Horas después de la presentación, Kirchner voló a Brasil a la cumbre de los BRICS (Brasil, Rusia, India, China y Sudáfrica). Su viaje dejó como presidente en ejercicio al cuestionado vicepresidente, Amado Boudou, procesado durante el Mundial en el caso Ciccone, la quiebra de la empresa privada que imprime los pesos argentinos (un gran negocio en tiempos de alta inflación). Las causas por corrupción se multiplican y siempre lo salpican. A pesar de ello, Boudou no se decide a dimitir y Kirchner lo protege, a pesar que incluso a su gabinete le causa vergüenza ser vistos con el vice. Ni siquiera La Cámpora lo defiende.

Mal que le pese a la ideología oficial, la economía argentina continúa cayendo en picado, con una inflación que sólo es inferior a la de Venezuela y con índices de pobreza que suben al mismo ritmo que el desempleo. De esto no hay Mundial que distraiga. Y gracias al conflicto legal con los fondos extranjeros en Nueva York, que este Gobierno se negó durante tanto tiempo a solucionar, es plausible que Argentina caiga en un nuevo default antes de fin de año.

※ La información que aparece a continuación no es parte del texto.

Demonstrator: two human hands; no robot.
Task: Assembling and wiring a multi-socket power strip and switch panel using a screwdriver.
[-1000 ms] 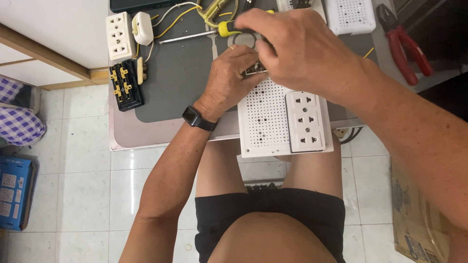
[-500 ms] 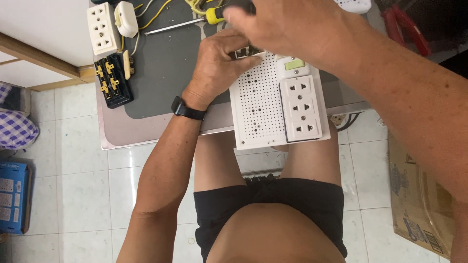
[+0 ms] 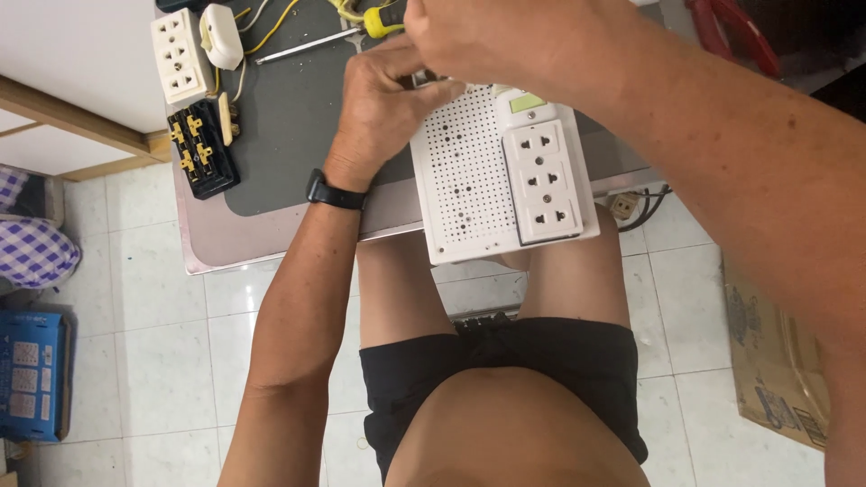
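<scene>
A white perforated board (image 3: pixel 465 180) lies at the near edge of the small table and carries a white socket block (image 3: pixel 544 180) with three outlets and a green-faced part above it. My left hand (image 3: pixel 388 95), a black watch on its wrist, curls over the board's top left corner and pinches a small dark part there. My right hand (image 3: pixel 505 41) comes in from the upper right and closes over the same spot at the board's top edge. What sits between the fingers is hidden.
A dark grey mat (image 3: pixel 289 117) covers the table. On it lie a white socket block (image 3: pixel 180 56), a black socket inner part (image 3: pixel 202 149), a white plug (image 3: pixel 221 34), a yellow-handled screwdriver (image 3: pixel 356 25) and yellow wires. Red pliers (image 3: pixel 731 36) lie far right. A cardboard box (image 3: pixel 776 352) stands on the floor.
The view has shifted, so the table and board sit lower and more to the right in frame. Both hands stay together at the board's top edge.
</scene>
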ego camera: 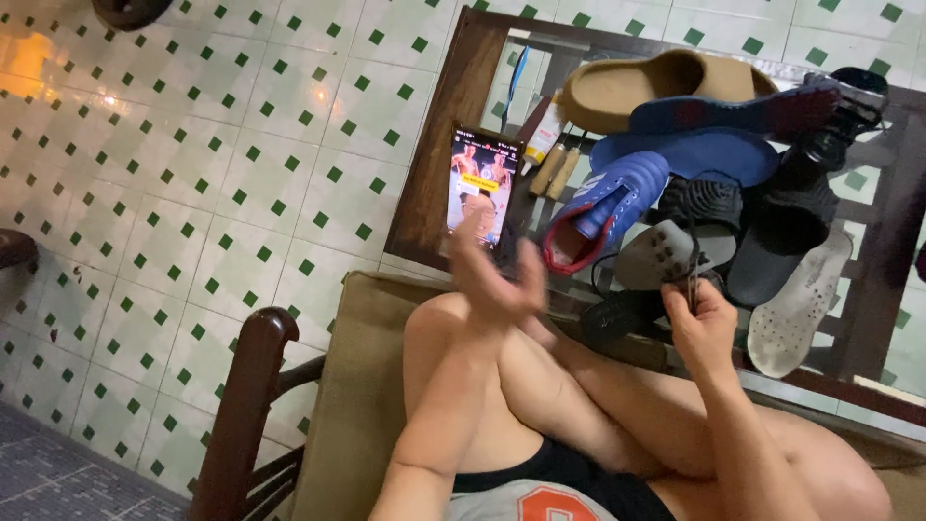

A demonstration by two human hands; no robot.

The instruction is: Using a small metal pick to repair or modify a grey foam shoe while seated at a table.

Desde su política de seguridad pasando por las nacionalizaciones irregulares como la de Aerolíneas, y llegando a sus cuestionados funcionarios, la presidenta argentina no quiere aprender a perder. Sin admitir la derrota, la ideología queda sola, desnuda ante una realidad innegable. Hoy sólo sirve para esconder escándalos y proteger a funcionarios corruptos. El poder nunca es eterno y sin la redención de un triunfo mundialista, el de Kirchner se agota.

Para que una nueva Argentina empiece a construirse, hay que aprender a perder. Antes de que Messi y sus compañeros busquen merecida revancha en Rusia, los argentinos tendremos la oportunidad de cambiar en las elecciones presidenciales de octubre de 2015. Aprendamos a perder, para así pensar en ganar.

Pierpaolo Barbieri es asesor del Consejo sobre el Futuro de Europa de Instituto Berggruen para la Gobernanza.